» REQUIRED WORK
Return, with both end lines included, exactly what the data below holds from the line with "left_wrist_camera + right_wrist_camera" through the line with "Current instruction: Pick", though not the pictures.

» RECORDS SUPPLIED
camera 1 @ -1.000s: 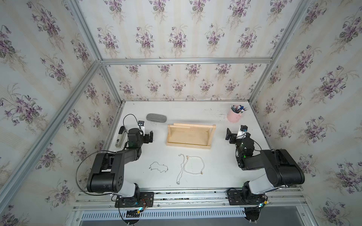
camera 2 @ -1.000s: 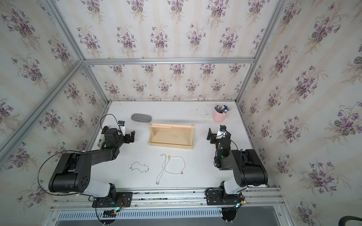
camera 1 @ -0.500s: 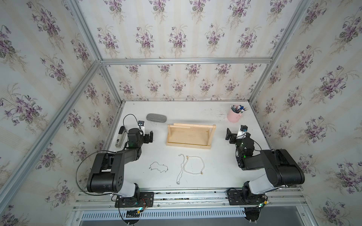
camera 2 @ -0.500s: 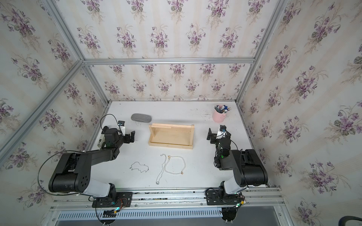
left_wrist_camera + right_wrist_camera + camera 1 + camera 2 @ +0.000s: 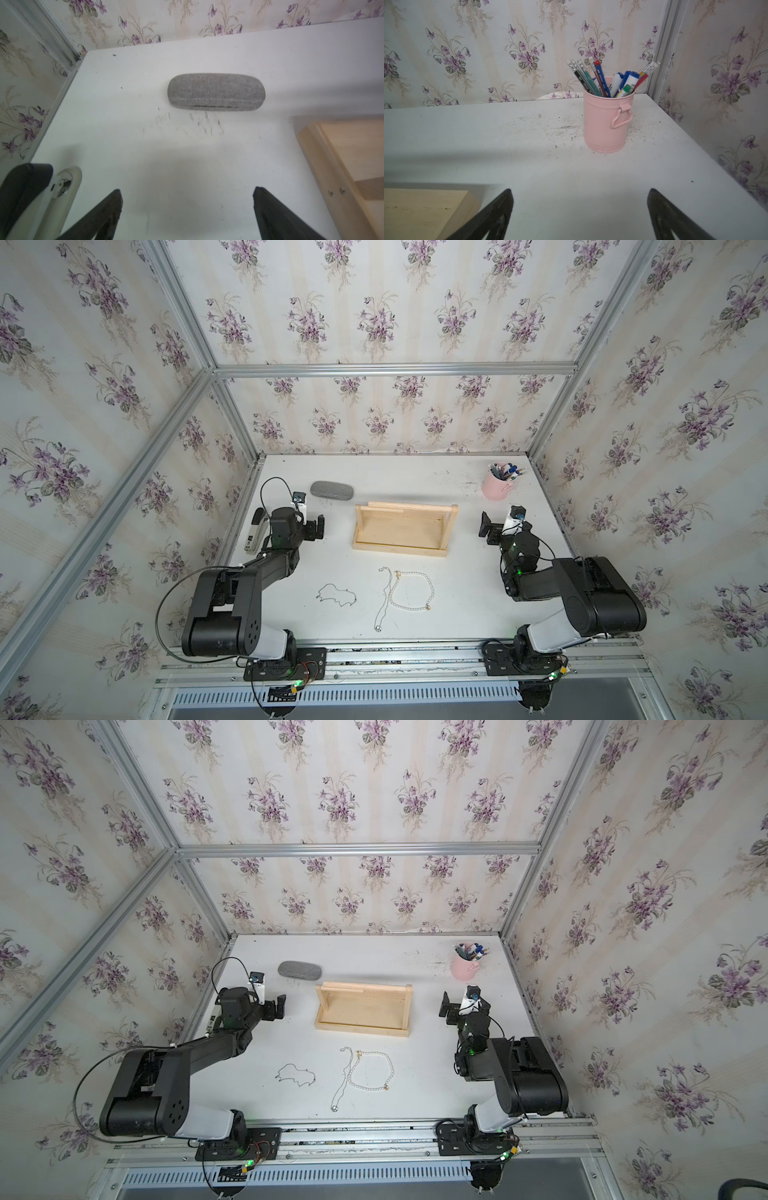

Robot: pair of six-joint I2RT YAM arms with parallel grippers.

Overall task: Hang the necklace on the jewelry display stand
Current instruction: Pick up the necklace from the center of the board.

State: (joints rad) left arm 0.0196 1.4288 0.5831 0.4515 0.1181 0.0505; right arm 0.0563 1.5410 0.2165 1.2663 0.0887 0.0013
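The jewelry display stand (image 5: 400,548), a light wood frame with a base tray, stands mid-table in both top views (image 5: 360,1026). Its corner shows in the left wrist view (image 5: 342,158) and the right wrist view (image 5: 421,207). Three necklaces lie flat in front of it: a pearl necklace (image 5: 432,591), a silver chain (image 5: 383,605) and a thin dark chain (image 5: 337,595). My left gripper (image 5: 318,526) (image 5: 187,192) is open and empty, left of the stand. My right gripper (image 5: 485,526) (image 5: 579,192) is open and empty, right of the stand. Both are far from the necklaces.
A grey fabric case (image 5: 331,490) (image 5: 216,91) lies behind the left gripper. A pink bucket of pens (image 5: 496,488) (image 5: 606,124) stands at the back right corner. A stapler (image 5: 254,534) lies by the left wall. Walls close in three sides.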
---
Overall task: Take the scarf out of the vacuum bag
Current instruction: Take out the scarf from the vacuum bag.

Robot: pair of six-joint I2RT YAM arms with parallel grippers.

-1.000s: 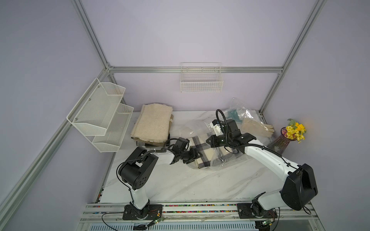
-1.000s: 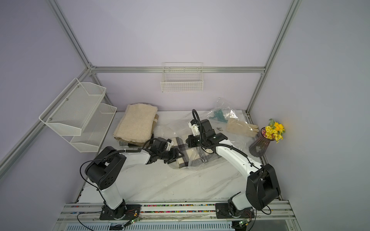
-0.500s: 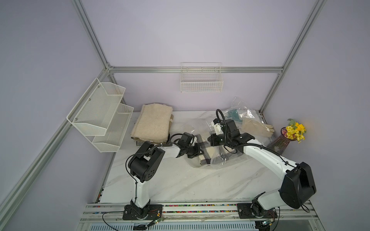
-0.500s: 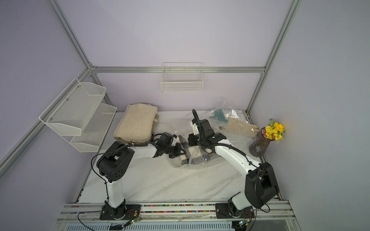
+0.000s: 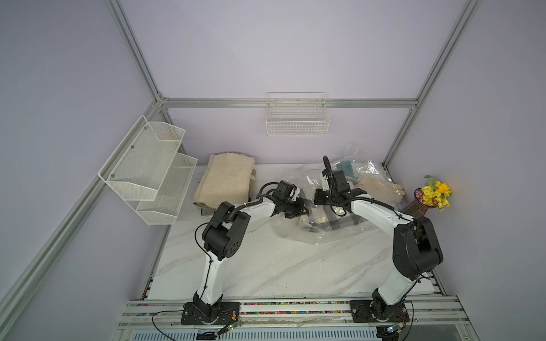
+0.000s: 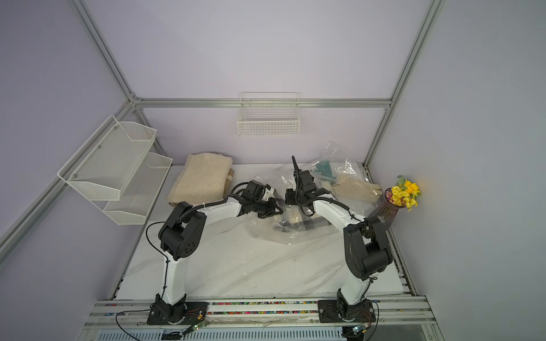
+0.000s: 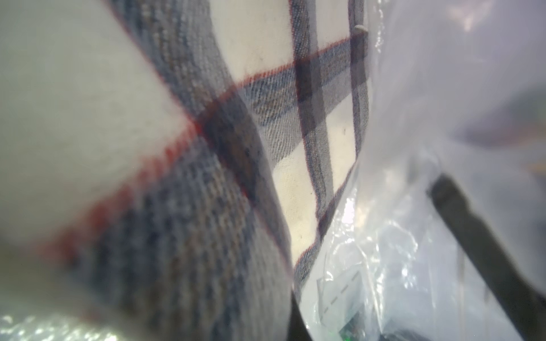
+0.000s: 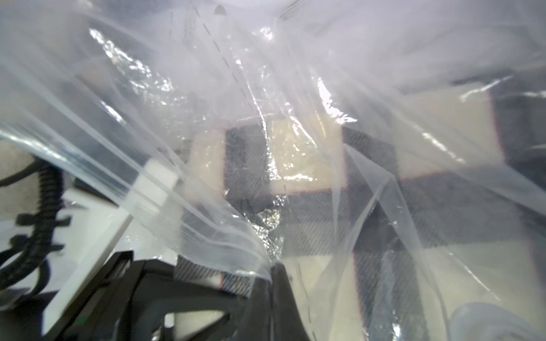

» TASK RESPONSE
left_wrist_camera + right_wrist_camera + camera 1 + camera 2 @ +0.000s: 

Robot: pair of six-joint I2RT YAM arms with parallel grippers.

Overall task: Hang the necklace on the jewelry display stand
Current instruction: Pick up the necklace from the center of the board.

This answer leaves nothing further to address.